For those of you sad, sad folks without cable, HBO has a new documentary series called “Weight of the Nation” looking at the obesity epidemic. Newsweek promptly followed up with their own article arguing some counterpoints to the HBO series. Both were correct in their assessment, though Newsweek’s view was much narrower and incomplete, in my opinion. I highly suggest you take a look at both, especially if you have children or intend to in the near future.
Obviously as a personal trainer by trade, I ruminate on this subject quite a lot, but I tend towards thinking about it on a smaller scale: what can I do to help the individual I’m working with? What are his/her individual causes or triggers for weight gain?
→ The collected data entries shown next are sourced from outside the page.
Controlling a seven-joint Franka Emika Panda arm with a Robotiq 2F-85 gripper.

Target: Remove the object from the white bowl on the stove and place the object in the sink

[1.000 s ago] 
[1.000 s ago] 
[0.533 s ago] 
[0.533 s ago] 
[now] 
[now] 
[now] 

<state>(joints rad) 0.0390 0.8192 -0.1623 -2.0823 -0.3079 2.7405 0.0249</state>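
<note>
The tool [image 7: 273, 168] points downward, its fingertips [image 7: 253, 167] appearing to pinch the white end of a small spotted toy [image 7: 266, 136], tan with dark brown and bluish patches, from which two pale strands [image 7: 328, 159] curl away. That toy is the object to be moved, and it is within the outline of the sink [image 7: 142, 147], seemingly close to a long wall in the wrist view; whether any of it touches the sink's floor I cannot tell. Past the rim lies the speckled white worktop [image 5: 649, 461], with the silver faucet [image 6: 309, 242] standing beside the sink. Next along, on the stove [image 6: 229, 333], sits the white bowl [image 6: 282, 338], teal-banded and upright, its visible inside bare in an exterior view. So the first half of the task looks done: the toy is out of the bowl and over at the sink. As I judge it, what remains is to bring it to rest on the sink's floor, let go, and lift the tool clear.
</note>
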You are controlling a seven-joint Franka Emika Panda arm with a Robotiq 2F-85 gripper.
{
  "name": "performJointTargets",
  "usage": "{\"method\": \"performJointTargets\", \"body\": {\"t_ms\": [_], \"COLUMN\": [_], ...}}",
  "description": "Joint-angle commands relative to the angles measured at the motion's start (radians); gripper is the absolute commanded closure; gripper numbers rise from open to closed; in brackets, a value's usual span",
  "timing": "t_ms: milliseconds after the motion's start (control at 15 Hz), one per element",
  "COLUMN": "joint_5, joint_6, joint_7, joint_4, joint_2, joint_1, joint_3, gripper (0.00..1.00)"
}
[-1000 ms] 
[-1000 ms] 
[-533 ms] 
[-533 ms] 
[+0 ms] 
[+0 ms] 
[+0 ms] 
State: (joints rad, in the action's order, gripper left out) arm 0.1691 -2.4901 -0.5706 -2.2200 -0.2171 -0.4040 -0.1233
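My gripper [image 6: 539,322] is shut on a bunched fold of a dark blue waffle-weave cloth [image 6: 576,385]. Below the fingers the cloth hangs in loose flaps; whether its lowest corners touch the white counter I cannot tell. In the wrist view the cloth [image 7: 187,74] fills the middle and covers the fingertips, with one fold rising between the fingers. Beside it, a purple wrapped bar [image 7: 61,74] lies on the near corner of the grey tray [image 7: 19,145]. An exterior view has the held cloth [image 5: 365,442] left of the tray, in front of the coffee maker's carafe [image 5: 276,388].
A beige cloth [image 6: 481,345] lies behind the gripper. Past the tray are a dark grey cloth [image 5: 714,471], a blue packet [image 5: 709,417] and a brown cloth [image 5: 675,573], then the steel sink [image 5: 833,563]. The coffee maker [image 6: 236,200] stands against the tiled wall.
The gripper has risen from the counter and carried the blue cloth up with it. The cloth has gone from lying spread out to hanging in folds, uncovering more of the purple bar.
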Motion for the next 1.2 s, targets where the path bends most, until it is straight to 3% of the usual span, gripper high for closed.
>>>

But now it’s on my mind on a larger scale, especially as tourists have been pointing out to me lately how active a city D.C. is.
Really? And I realize that having grown up in my Boulder bubble, my gauge of local activity level is a bit biased; nothing really ever compares. Though Colorado remains both the skinniest state in the nation and the one with the slowest growing obesity rates, Washington, D.C. apparently is a close second. Again, really? Then I think back to the tourists’ comments: “Wow, there are so many runners here. Are there usually this many people running on the National Mall?” Why, yes, yes there are. In fact running clubs are so hugely popular throughout the District-Virginia-Maryland area that they spawn clever t-shirts like “Virginia is for Runners.” The military has a hand in this as well, sponsoring events like the Marine Corps Marathon, the Army 10-Miler, and other races. We the people love to run.
Ah. Yes, another reason I love living in this city so much. I’ve written previously about the success of D.C.’s bike share program, and that’s just the people who use the program. Most of my friends not only own their own road bikes but actually use them daily, thanks to the vast abundance of commuter bike lanes the city has installed. In fact, I remember being somewhat disgruntled last weekend when I pulled up in front of a party and found I couldn’t find a parking spot for my bike. Every railing and sign post was already saturated with bikes.
But it’s not just running and biking. Our proximity to the Shenandoah mountains, and to some smaller lovely areas in between, makes hiking a popular weekend activity. Then of course there is the rowing culture, made popular by Georgetown and other prestigious universities in the area; the local leagues of kickball, softball, field hockey, and other teams; and the utilities and the free turf on the National Mall to sponsor games. And because the weather here is warm for most of the year, these activities happen virtually year round. Minus the hot months in July/August and maybe a little cold in January/February, D.C. has lovely outdoor weather the entire rest of the year.
I have yet to mention food. We have farmers markets in every neighborhood (which every big city has these days, I know), lots of CSA programs ( I did one myself two years ago when I had more time to cook), and restaurants dedicated to healthy eating. I asked my favorite neighborhood bar the other night for their late night food menu and was surprised to find roasted asparagus and baby bok choy were both being served along with the beer at 1 a.m. on Friday. Wow. One doesn’t need to resort to pizza and fast food for the late night munchie fix anymore – I can actually order veggies from the bar, and I did. I think back to my days in Minneapolis, where everything was casseroles and bad Swedish food. Yuck, and it was so cold that biking was only realistic a few months out of the year. At the time, I thought it was a crappy way to live, but I now realize that’s how most of the country is. Fatty casseroles and cars.
Of course, I am ignoring what may be the most important factor: rich white people. Poverty and access to affordable food is still the main issue America has in the fight against obesity. D.C. and Boulder have money and, more importantly, have the money to feed our kids properly both in school and out. We have good active programs that keep kids away from the crush of media telling them to eat crap, and we have them attending museums and fitness programs. Hurrah for my two favorite places on being leaders!